RNA neocoronavirus tidak terdeteksi dalam sampel urin atau feses dari salah satu pasien ini.

Gambar 1. Dinamika viral load pada pasien dengan infeksi neocoronavirus. viral load rata-rata sampel usap faring dan sampel dahak berturut-turut pada pasien #1 (A), viral load rata-rata sampel usap faring dan sampel dahak berturut-turut pada pasien #2 (B), viral load sampel usap faring dan sampel dahak pada berbagai tahap infeksi pada 80 pasien (C), studi korelasi antara viral load sampel usap faring dan viral load sampel dahak (D)

Tim juga mempelajari sampel pernapasan dari 80 pasien lain pada berbagai tahap infeksi, termasuk usap hidung (1), usap faring (67) dan sampel dahak (42). Kisaran viral load adalah 641-1,34×10^11 salinan/mL, dengan viral load rata-rata 7,99×10^4 salinan/mL untuk usap faring dan 7,52×10^5 salinan/mL untuk dahak (Gambar C), dan satu-satunya usap hidung (hari ke-3 pasca-onset) menunjukkan viral load 1,69×10^5 salinan/mL.

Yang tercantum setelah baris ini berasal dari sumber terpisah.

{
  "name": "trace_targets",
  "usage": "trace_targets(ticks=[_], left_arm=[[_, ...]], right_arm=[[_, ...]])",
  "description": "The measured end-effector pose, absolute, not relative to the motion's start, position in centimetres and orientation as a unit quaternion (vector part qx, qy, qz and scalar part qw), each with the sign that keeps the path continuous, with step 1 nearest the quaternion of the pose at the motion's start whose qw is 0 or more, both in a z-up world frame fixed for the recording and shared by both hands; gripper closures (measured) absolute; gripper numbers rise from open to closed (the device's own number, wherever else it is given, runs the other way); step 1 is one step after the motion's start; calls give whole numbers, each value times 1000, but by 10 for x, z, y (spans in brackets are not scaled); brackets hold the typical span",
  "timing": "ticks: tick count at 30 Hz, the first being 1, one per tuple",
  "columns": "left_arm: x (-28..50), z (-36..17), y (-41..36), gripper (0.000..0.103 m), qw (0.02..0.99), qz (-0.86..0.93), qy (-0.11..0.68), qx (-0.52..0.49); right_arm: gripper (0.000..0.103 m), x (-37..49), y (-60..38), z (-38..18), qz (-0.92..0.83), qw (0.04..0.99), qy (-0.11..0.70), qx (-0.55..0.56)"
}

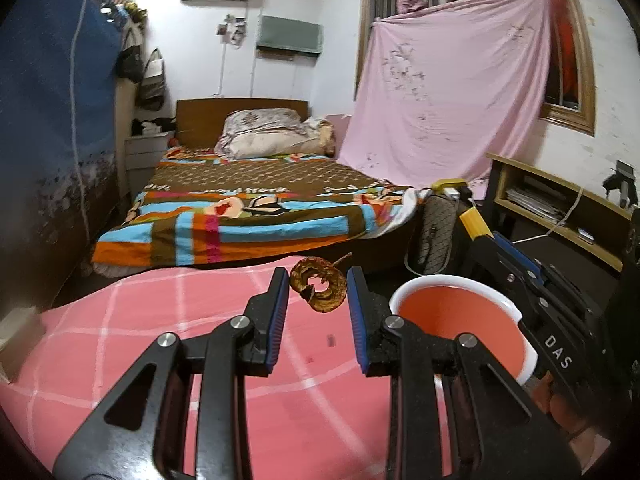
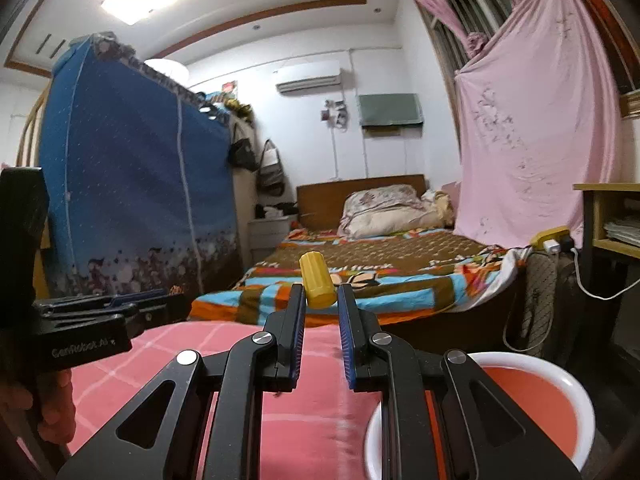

Secara keseluruhan, viral load tinggi (>1×106 salinan/mL) pada awal setelah onset, kata para penulis.

Para peneliti menemukan bahwa sampel yang diambil dari pasien yang meninggal pada hari ke-8 setelah onset menunjukkan viral load yang sangat tinggi (1,34×1011 salinan/mL) dalam sampel dahak pada saat itu.

Khususnya, dua orang yang berada di bawah pengawasan ketat karena terpapar pasien dengan neo-crown dinyatakan positif untuk RT-PCR sehari sebelum timbulnya penyakit, yang mengindikasikan bahwa individu yang terinfeksi telah menular sebelum timbulnya gejala.

Selain itu, sampel tinja dari sembilan dari 17 kasus infeksi virus corona baru (hari 0-13 onset) menunjukkan RT-PCR positif. Para penulis memperingatkan bahwa meskipun viral load tinja lebih rendah daripada sampel pernapasan, yaitu 550-1,21 × 105 salinan/mL salinan, tindakan pencegahan harus tetap dipertimbangkan saat menangani sampel tinja.